Foreign banks can open zero-balance accounts

September 12, 2013 12:24 IST

RBIThe Reserve Bank of India said on Wednesday foreign banks with branches in India could open zero-balance accounts.

In a list of frequently asked questions issued by the central bank, it said basic savings bank deposit account guidelines were applicable to ‘all scheduled commercial banks in India, including foreign banks having branches in India’.

Under the BSBDA scheme, any individual, including those from weaker sections of society, can open zero-balance accounts in any bank.

Withdrawals from such accounts, which don’t have a mandatory minimum balance and a cap on the deposits, are capped at four a month, including withdrawals through automated teller machines.

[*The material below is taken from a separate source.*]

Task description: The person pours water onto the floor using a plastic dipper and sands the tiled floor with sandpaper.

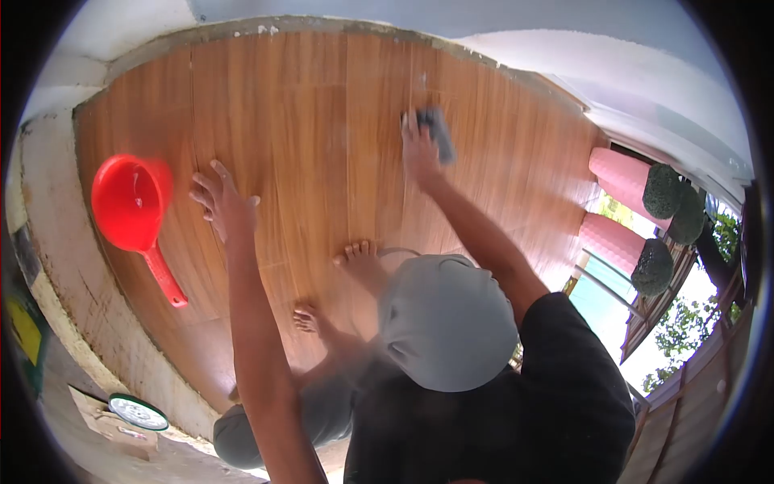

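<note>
My right hand [419, 149] is closed over a dark grey sponge-like block [438, 135], pressed on the brown wood-look floor [310, 145]. The block is smeared by motion, so its exact kind is unclear. Farther left, my left hand [223, 202] rests on the floor with its fingers spread, holding nothing. Close beside it lies a red plastic dipper [125, 202], its bowl facing up and its handle [165, 278] pointing toward me. A little water seems to glisten inside the bowl.
My bare feet [360, 264] are on the floor between my arms. A rough concrete ledge [97, 266] borders the left side, and a pale wall [322, 12] runs along the far edge. Pink pots with round green plants [653, 266] stand at the right. A round lid-like disc [139, 411] lies lower left.
</note>
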A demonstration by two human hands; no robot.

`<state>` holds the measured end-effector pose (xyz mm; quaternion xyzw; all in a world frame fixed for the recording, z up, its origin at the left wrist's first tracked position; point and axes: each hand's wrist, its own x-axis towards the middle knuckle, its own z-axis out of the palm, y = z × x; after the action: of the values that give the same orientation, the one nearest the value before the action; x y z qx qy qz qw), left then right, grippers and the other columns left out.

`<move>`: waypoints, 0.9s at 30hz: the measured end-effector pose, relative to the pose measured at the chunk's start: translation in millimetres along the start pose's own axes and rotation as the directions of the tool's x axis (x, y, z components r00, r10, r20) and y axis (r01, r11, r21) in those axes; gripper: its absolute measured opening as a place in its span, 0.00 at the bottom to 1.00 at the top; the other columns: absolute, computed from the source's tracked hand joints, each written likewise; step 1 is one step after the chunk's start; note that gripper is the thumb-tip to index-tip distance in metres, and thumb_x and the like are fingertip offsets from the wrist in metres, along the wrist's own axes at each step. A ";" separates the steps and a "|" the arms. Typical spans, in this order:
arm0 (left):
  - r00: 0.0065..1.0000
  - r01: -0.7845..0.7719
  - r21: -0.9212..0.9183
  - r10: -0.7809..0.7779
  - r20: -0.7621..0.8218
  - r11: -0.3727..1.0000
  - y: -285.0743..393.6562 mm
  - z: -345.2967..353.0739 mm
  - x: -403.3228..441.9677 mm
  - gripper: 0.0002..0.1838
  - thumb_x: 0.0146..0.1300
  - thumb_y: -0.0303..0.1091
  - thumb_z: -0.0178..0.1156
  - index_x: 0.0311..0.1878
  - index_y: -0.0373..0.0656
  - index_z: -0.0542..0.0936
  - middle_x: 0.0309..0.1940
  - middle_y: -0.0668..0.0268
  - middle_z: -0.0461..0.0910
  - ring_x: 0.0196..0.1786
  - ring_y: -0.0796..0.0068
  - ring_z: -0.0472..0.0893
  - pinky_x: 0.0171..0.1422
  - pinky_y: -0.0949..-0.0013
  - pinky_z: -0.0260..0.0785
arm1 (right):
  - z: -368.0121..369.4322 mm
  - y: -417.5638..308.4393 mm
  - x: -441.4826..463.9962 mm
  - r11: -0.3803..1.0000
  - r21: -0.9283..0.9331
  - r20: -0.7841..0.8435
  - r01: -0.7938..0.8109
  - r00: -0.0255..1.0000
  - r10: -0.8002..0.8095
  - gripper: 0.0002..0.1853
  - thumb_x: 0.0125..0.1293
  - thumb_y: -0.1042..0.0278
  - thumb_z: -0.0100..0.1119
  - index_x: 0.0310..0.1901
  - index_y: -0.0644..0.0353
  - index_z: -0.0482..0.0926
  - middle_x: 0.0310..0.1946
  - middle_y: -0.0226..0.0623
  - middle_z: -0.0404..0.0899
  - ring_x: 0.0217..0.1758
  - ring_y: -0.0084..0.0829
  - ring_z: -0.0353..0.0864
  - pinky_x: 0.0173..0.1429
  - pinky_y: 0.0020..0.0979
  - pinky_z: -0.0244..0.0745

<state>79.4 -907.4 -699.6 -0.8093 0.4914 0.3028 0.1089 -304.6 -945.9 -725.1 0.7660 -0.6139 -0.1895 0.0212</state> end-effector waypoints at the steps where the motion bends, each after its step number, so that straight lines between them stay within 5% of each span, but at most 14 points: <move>1: 1.000 -0.012 -0.008 0.012 -0.009 1.000 -1.6 0.9 -1.4 0.61 0.53 0.36 0.76 0.81 0.55 0.43 0.80 0.42 0.36 0.79 0.29 0.43 0.66 0.32 0.70 | -8.9 5.9 35.0 1.000 0.024 -0.012 0.008 1.000 -0.008 0.31 0.60 0.76 0.53 0.68 0.64 0.68 0.78 0.39 0.54 0.57 0.46 0.72 0.49 0.45 0.81; 5: 0.999 -0.011 -0.013 0.011 -0.031 1.000 -1.6 1.8 -0.9 0.60 0.53 0.36 0.76 0.81 0.54 0.43 0.80 0.42 0.36 0.79 0.28 0.44 0.66 0.31 0.70 | -19.5 0.7 44.2 0.997 0.075 0.000 0.001 1.000 -0.001 0.29 0.63 0.72 0.53 0.68 0.64 0.68 0.78 0.39 0.52 0.58 0.43 0.72 0.48 0.47 0.82; 8: 0.999 -0.020 -0.016 0.020 -0.030 1.000 -1.2 1.0 -4.1 0.60 0.53 0.37 0.76 0.81 0.54 0.43 0.80 0.42 0.36 0.79 0.28 0.44 0.67 0.32 0.69 | -1.7 -8.9 -33.2 0.994 0.105 0.022 0.001 1.000 -0.004 0.31 0.57 0.77 0.55 0.66 0.65 0.69 0.77 0.40 0.55 0.57 0.47 0.73 0.47 0.44 0.82; 13: 0.999 -0.018 -0.004 0.018 -0.031 1.000 1.6 0.0 1.7 0.60 0.53 0.37 0.76 0.81 0.54 0.43 0.79 0.42 0.37 0.79 0.29 0.43 0.68 0.33 0.69 | -23.3 -18.0 72.8 0.987 0.157 -0.078 -0.030 0.996 0.043 0.31 0.60 0.77 0.53 0.68 0.65 0.67 0.79 0.40 0.52 0.56 0.45 0.73 0.48 0.45 0.82; 19: 0.999 0.030 0.015 -0.031 0.037 0.999 1.0 -1.9 -6.3 0.61 0.53 0.37 0.77 0.81 0.56 0.43 0.80 0.43 0.36 0.80 0.31 0.42 0.68 0.34 0.70 | -26.6 -36.4 14.8 0.996 0.085 0.006 0.039 0.999 -0.040 0.32 0.61 0.78 0.51 0.69 0.64 0.66 0.77 0.40 0.56 0.56 0.46 0.74 0.51 0.47 0.81; 23: 1.000 -0.010 -0.024 0.009 -0.009 1.000 -2.4 0.9 -2.1 0.62 0.52 0.37 0.77 0.81 0.56 0.43 0.80 0.44 0.35 0.80 0.32 0.42 0.68 0.35 0.70 | -30.4 -9.2 100.9 0.991 0.133 -0.083 0.007 0.997 0.004 0.29 0.64 0.71 0.53 0.68 0.64 0.69 0.78 0.43 0.53 0.59 0.43 0.72 0.48 0.46 0.81; 27: 1.000 0.020 0.007 -0.020 -0.006 1.000 0.6 0.1 -1.8 0.62 0.50 0.38 0.78 0.81 0.57 0.43 0.80 0.45 0.36 0.79 0.32 0.44 0.67 0.35 0.71 | -34.1 -47.6 21.6 0.989 0.149 0.043 -0.010 0.999 0.003 0.32 0.60 0.76 0.53 0.70 0.61 0.66 0.77 0.43 0.56 0.56 0.47 0.75 0.49 0.47 0.82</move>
<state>78.2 -906.3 -698.5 -0.8148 0.4844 0.2976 0.1134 -245.7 -961.6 -711.7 0.7592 -0.6292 -0.1591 -0.0487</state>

Banks are required to provide ATM card facilities to such account holders.

“Banks are advised not to impose restrictions such as age and income criteria of the individual for opening BSBDA,” RBI said.

Free services under the BSBDA scheme include deposit and withdrawal of cash, receipt/credit of money through electronic payment channels or deposit/collection of cheques at bank branches, as well as ATM cards.

A BSBDA holder wouldn’t be eligible to open any other savings account in the bank concerned.

If a customer has any other existing savings account in that bank, he/she would have to close it within 30 days from the date of opening a BSBDA.

BSBDA is part of RBI’s efforts towards financial inclusion.

There are 43 foreign banks, with about 330 branches, operating in India.